UK Victims Of Rape, Especially Children, Failed By Lack Of Referral
Centres And Experienced Doctors

Article Date: 15 May 2006 -

A study published in the latest issue of the Journal of Clinical Forensic
Medicine examined the availability of Sexual Assault Referral Centres
(SARCs) in the UK and compared their services with each other and with
non-SARC police victim examination suites. A SARC is a model service
established to address the forensic and therapeutic needs arising
following sexual assault.

The study was set up by Mary Pillai, a Consultant Gynaecologist and
Forensic Sexual Assault Examiner at Cheltenham General Hospital, and
Sheila Paul, a Forensic Physician for Thames Valley Police and general
practitioner, after learning from concerned colleagues that services to
complainants were becoming increasingly disparate across the UK. The
organisation of a forensic medical examination following a complaint of
sexual assault has traditionally been a police responsibility with the
main focus being the forensic element and varied attention given to the
medical needs arising for complainants.

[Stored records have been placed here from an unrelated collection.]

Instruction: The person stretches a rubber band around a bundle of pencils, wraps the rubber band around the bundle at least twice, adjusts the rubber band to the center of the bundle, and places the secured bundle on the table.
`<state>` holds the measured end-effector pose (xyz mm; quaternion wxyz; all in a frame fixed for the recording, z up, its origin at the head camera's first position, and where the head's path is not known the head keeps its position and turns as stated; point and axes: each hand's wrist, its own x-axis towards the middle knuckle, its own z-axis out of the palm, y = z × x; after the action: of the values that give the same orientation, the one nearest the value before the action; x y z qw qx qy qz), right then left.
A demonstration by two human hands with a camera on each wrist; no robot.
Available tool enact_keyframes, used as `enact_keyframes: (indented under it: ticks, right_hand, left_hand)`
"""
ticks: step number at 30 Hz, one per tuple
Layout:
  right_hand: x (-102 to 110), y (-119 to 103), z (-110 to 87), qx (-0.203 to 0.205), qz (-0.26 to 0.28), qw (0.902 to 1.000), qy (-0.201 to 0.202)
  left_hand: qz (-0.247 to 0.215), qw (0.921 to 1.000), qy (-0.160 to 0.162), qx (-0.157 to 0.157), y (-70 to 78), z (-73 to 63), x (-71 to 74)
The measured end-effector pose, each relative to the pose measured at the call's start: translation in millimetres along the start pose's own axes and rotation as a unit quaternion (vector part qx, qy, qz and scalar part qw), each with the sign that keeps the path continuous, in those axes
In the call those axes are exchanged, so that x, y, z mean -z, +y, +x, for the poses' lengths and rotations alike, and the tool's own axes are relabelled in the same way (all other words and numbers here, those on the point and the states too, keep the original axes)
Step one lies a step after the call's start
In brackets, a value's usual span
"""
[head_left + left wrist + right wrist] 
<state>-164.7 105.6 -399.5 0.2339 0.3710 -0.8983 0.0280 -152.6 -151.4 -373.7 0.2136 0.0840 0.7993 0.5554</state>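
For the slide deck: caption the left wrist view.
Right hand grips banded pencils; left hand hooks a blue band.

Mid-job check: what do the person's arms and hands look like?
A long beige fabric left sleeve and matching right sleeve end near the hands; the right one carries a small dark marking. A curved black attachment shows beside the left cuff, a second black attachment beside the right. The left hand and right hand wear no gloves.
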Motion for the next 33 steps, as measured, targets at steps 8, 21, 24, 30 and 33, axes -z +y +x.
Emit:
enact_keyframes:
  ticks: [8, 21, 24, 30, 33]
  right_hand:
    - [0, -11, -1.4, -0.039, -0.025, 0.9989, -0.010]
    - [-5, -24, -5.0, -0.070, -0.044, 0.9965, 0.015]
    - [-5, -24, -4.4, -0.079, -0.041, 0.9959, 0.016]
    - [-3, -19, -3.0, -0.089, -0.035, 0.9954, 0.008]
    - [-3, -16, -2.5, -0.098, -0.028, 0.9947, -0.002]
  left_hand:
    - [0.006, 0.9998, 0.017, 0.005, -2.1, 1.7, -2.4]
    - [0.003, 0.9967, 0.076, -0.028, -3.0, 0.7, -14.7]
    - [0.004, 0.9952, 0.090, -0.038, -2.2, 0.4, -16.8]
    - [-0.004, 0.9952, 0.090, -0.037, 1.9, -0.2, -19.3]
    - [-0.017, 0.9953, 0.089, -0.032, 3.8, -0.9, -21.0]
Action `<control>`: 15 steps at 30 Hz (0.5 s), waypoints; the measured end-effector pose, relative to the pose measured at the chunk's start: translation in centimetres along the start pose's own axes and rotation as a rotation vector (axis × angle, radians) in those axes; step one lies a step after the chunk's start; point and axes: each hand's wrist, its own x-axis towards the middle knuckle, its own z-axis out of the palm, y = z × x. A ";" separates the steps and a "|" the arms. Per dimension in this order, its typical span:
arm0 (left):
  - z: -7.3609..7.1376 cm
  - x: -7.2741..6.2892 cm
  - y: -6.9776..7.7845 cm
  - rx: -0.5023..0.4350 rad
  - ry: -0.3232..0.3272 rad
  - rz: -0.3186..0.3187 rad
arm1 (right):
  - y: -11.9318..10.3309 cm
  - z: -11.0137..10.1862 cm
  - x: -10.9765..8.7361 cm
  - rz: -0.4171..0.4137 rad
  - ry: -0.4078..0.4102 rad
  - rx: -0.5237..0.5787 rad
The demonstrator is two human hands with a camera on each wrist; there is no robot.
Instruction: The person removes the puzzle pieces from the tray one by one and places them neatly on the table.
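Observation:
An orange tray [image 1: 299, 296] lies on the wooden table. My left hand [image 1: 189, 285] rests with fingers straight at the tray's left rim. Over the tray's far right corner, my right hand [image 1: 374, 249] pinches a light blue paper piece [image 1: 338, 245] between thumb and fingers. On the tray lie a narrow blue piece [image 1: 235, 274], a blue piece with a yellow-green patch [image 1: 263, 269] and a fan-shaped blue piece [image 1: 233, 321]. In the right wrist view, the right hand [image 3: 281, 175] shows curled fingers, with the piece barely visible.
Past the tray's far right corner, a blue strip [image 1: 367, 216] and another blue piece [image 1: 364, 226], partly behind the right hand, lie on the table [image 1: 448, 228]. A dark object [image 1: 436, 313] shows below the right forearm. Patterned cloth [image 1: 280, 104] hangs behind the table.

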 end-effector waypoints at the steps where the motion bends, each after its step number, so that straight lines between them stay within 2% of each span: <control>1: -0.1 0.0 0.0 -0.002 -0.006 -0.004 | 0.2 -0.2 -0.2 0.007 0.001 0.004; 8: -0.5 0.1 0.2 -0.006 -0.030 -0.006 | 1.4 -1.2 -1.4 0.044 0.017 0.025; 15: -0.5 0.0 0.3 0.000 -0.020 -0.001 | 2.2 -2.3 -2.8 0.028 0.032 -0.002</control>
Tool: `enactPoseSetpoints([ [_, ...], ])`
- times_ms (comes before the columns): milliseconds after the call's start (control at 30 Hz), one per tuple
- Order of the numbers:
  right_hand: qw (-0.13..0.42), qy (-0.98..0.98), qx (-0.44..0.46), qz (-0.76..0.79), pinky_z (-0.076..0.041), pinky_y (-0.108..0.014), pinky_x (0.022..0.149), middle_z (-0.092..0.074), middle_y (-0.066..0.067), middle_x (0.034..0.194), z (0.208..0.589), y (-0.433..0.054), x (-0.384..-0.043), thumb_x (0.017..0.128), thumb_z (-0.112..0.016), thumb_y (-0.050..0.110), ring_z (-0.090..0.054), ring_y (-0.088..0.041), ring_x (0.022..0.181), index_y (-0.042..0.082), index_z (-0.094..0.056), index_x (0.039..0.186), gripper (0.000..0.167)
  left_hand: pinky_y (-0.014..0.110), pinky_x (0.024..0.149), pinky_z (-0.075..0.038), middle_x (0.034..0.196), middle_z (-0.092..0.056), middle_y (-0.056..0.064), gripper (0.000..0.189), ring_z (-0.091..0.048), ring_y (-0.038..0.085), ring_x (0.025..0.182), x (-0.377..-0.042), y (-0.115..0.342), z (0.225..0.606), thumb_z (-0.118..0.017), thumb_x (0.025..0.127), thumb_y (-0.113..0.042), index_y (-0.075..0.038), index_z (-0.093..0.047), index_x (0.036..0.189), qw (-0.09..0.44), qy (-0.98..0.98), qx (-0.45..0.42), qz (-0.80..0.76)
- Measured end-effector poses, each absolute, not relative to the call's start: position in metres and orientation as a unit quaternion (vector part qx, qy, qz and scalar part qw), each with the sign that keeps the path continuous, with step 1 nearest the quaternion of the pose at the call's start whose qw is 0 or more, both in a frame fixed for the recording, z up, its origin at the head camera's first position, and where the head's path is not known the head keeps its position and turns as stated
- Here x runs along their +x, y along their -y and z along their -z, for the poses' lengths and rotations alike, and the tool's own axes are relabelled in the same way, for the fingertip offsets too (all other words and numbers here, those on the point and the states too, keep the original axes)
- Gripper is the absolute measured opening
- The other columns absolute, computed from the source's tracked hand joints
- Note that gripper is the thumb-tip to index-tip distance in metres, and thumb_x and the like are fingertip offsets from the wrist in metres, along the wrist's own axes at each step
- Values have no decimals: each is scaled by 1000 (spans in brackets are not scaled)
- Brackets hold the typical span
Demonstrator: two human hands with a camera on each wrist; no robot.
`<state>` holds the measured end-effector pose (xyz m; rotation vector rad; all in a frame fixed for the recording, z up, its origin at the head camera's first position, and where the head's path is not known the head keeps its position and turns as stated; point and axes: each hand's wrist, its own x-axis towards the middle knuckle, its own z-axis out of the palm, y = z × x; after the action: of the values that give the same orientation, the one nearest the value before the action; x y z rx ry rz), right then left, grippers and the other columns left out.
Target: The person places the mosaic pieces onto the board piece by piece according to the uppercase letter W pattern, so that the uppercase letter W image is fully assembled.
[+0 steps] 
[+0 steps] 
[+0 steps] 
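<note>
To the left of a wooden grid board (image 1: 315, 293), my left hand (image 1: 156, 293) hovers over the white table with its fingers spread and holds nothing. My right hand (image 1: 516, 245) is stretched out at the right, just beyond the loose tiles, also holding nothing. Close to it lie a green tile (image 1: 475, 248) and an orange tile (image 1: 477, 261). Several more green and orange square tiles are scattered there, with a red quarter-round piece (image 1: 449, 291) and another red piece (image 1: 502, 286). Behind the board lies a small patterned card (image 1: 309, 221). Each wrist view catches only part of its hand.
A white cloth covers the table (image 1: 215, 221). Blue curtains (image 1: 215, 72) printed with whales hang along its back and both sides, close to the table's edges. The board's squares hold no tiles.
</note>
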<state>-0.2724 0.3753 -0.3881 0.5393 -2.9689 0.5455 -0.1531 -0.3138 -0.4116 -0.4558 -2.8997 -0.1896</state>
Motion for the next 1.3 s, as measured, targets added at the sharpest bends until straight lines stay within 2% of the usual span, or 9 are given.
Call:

There are however, other
therapeutic considerations at the initial examination and subsequently, if
physical and psychological sequelae are to be minimised and recovery
facilitated.

The results of the study showed that complainants of sexual assault in the
UK, especially children, face wide differences in forensic and medical
services between SARCs and non-SARC facilities. It also revealed that
there is a severe shortage of experienced doctors willing to do this work,
and in many no, some areas only male doctors are available. Some areas,
including those served by SARCs, have so few doctors that they cannot
provide a rota, or 24/7 cover for examinations, resulting in long waits
for an examination. For children identified acutely following a sexual
assault there is virtually no service available.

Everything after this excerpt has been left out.